> [ASSIGNMENT]: Verbatim output required. Print the data in full.

> [EXERCISE MATERIALS]:
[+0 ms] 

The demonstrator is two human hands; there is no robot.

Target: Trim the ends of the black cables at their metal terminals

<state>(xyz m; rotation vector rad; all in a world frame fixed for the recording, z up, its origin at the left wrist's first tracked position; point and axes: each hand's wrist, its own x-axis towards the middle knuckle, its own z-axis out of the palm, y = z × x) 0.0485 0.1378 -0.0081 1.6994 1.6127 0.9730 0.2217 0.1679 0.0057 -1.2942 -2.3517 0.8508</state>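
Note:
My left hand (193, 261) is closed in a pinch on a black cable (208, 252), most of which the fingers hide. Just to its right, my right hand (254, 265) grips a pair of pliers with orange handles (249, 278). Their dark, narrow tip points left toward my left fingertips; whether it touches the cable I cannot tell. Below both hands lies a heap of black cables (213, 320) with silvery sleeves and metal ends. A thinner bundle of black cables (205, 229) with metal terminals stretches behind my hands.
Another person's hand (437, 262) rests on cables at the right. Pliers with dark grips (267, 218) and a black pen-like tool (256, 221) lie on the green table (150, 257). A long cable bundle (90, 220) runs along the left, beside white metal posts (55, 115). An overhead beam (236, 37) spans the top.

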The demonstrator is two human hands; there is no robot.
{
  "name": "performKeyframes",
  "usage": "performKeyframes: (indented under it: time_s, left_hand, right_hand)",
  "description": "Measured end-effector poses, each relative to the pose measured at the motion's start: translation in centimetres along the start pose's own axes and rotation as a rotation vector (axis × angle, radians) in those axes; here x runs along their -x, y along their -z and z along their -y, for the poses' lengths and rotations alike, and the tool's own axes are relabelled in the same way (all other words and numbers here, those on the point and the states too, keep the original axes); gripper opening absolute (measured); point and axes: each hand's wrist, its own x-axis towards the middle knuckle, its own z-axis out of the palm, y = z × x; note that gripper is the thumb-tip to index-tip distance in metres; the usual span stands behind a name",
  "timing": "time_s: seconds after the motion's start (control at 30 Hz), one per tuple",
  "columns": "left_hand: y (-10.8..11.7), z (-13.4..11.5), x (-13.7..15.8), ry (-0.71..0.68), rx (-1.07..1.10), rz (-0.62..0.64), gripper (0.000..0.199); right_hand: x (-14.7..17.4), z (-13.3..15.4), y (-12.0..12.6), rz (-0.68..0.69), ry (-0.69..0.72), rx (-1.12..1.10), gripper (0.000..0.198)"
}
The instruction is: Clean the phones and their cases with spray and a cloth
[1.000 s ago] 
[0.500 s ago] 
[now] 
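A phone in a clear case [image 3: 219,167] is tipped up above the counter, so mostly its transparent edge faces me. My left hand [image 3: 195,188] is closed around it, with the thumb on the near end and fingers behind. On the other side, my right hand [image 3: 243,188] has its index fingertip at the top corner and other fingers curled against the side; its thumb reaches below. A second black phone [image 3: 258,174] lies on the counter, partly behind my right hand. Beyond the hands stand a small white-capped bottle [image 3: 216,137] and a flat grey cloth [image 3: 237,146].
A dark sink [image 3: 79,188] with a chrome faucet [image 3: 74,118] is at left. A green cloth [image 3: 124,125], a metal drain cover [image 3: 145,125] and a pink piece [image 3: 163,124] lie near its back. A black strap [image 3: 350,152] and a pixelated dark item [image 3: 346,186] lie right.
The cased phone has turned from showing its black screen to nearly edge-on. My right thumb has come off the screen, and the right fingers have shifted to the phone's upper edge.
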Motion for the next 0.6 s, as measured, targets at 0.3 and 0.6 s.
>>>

> [EXPECTED ANSWER]:
[+0 ms] 

The demonstrator is two human hands; there is no robot.

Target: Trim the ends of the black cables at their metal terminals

<state>(xyz m; rotation vector rad; all in a world frame fixed for the recording, z up, its origin at the left wrist's first tracked position; point and axes: each hand's wrist, its own x-axis towards the middle knuckle, its own z-axis out of the palm, y = z × x) 0.0485 0.1378 -0.0081 1.6994 1.6127 0.9730 0.2217 0.1679 0.0057 -1.2942 -2.3517 0.8508</state>
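Note:
My left hand (193, 261) is closed in a pinch on a black cable (208, 252), most of which the fingers hide. Just to its right, my right hand (254, 265) grips a pair of pliers with orange handles (249, 278). Their dark, narrow tip points left toward my left fingertips; whether it touches the cable I cannot tell. Below both hands lies a heap of black cables (213, 320) with silvery sleeves and metal ends. A thinner bundle of black cables (205, 229) with metal terminals stretches behind my hands.
Another person's hand (437, 262) rests on cables at the right. Pliers with dark grips (267, 218) and a black pen-like tool (256, 221) lie on the green table (150, 257). A long cable bundle (90, 220) runs along the left, beside white metal posts (55, 115). An overhead beam (236, 37) spans the top.
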
The demonstrator is two human hands; there is no robot.
{
  "name": "performKeyframes",
  "usage": "performKeyframes: (indented under it: time_s, left_hand, right_hand)",
  "description": "Measured end-effector poses, each relative to the pose measured at the motion's start: translation in centimetres along the start pose's own axes and rotation as a rotation vector (axis × angle, radians) in those axes; here x runs along their -x, y along their -z and z along their -y, for the poses' lengths and rotations alike, and the tool's own axes are relabelled in the same way (all other words and numbers here, those on the point and the states too, keep the original axes); gripper opening absolute (measured); point and axes: each hand's wrist, its own x-axis towards the middle knuckle, its own z-axis out of the palm, y = z × x; note that gripper is the thumb-tip to index-tip distance in metres; the usual span stands behind a name",
  "timing": "time_s: seconds after the motion's start (control at 30 Hz), one per tuple",
  "columns": "left_hand: y (-10.8..11.7), z (-13.4..11.5), x (-13.7..15.8), ry (-0.71..0.68), rx (-1.07..1.10), rz (-0.62..0.64), gripper (0.000..0.199); right_hand: x (-14.7..17.4), z (-13.3..15.4), y (-12.0..12.6), rz (-0.68..0.69), ry (-0.69..0.72), rx (-1.12..1.10), gripper (0.000..0.198)"
}
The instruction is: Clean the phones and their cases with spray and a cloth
[1.000 s ago] 
[0.500 s ago] 
[now] 
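A phone in a clear case [image 3: 219,167] is tipped up above the counter, so mostly its transparent edge faces me. My left hand [image 3: 195,188] is closed around it, with the thumb on the near end and fingers behind. On the other side, my right hand [image 3: 243,188] has its index fingertip at the top corner and other fingers curled against the side; its thumb reaches below. A second black phone [image 3: 258,174] lies on the counter, partly behind my right hand. Beyond the hands stand a small white-capped bottle [image 3: 216,137] and a flat grey cloth [image 3: 237,146].
A dark sink [image 3: 79,188] with a chrome faucet [image 3: 74,118] is at left. A green cloth [image 3: 124,125], a metal drain cover [image 3: 145,125] and a pink piece [image 3: 163,124] lie near its back. A black strap [image 3: 350,152] and a pixelated dark item [image 3: 346,186] lie right.
The cased phone has turned from showing its black screen to nearly edge-on. My right thumb has come off the screen, and the right fingers have shifted to the phone's upper edge.
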Motion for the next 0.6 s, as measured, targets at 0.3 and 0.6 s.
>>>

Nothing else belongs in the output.